Problem to solve. Write out the lines below once more, exactly as they appear. Do not include pictures.

(Data extract)

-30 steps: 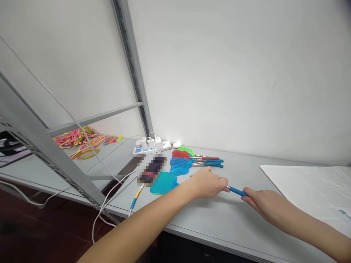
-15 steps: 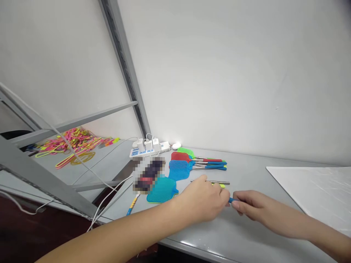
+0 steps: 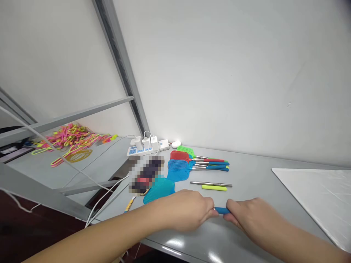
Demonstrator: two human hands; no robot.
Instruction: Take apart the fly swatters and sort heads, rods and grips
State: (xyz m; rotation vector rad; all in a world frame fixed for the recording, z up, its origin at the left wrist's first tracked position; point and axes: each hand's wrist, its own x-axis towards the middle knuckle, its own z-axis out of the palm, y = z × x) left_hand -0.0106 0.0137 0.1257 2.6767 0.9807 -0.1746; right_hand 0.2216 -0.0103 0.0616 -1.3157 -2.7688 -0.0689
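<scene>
Between my two closed hands runs a blue handle grip (image 3: pixel 222 210). My right hand (image 3: pixel 253 217) is wrapped round its right part, thumb toward the left. At its left end a small bit of silver shows, where my left hand (image 3: pixel 186 211) pinches a metal rod that is mostly hidden. Just beyond lie a silver rod (image 3: pixel 211 183) and a yellow-green handle grip (image 3: pixel 214 188), side by side. Teal fly swatter heads (image 3: pixel 159 190) rest by my left wrist. Farther back lie several fly swatters with blue (image 3: pixel 178 168), red (image 3: pixel 179 156) and green (image 3: pixel 186 150) heads.
A white power strip (image 3: pixel 148 149) with chargers stands by the wall, its cables (image 3: pixel 104 197) trailing left. A blurred-out object (image 3: pixel 146 175) lies before it. A metal frame (image 3: pixel 68 199) rises on the left, a pink-yellow heap (image 3: pixel 72 137) behind. A white sheet (image 3: pixel 315 193) lies right.
Both hands have moved left and a little nearer to me, and more of the blue handle grip shows between them. The silver rod and yellow-green grip are now uncovered.
</scene>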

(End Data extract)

Final answer.
-30 steps: 
-15 steps: 
+0 steps: 
Demonstrator: two human hands; no robot.
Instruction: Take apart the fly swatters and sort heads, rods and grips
State: (xyz m; rotation vector rad; all in a world frame fixed for the recording, z up, its origin at the left wrist's first tracked position; point and axes: each hand's wrist, its own x-axis towards the middle knuckle, its own z-axis out of the palm, y = z × x) left_hand -0.0106 0.0137 0.1257 2.6767 0.9807 -0.1746; right_hand 0.2216 -0.0103 0.0616 -1.3157 -2.7688 -0.0689
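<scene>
Between my two closed hands runs a blue handle grip (image 3: pixel 222 210). My right hand (image 3: pixel 253 217) is wrapped round its right part, thumb toward the left. At its left end a small bit of silver shows, where my left hand (image 3: pixel 186 211) pinches a metal rod that is mostly hidden. Just beyond lie a silver rod (image 3: pixel 211 183) and a yellow-green handle grip (image 3: pixel 214 188), side by side. Teal fly swatter heads (image 3: pixel 159 190) rest by my left wrist. Farther back lie several fly swatters with blue (image 3: pixel 178 168), red (image 3: pixel 179 156) and green (image 3: pixel 186 150) heads.
A white power strip (image 3: pixel 148 149) with chargers stands by the wall, its cables (image 3: pixel 104 197) trailing left. A blurred-out object (image 3: pixel 146 175) lies before it. A metal frame (image 3: pixel 68 199) rises on the left, a pink-yellow heap (image 3: pixel 72 137) behind. A white sheet (image 3: pixel 315 193) lies right.
Both hands have moved left and a little nearer to me, and more of the blue handle grip shows between them. The silver rod and yellow-green grip are now uncovered.
</scene>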

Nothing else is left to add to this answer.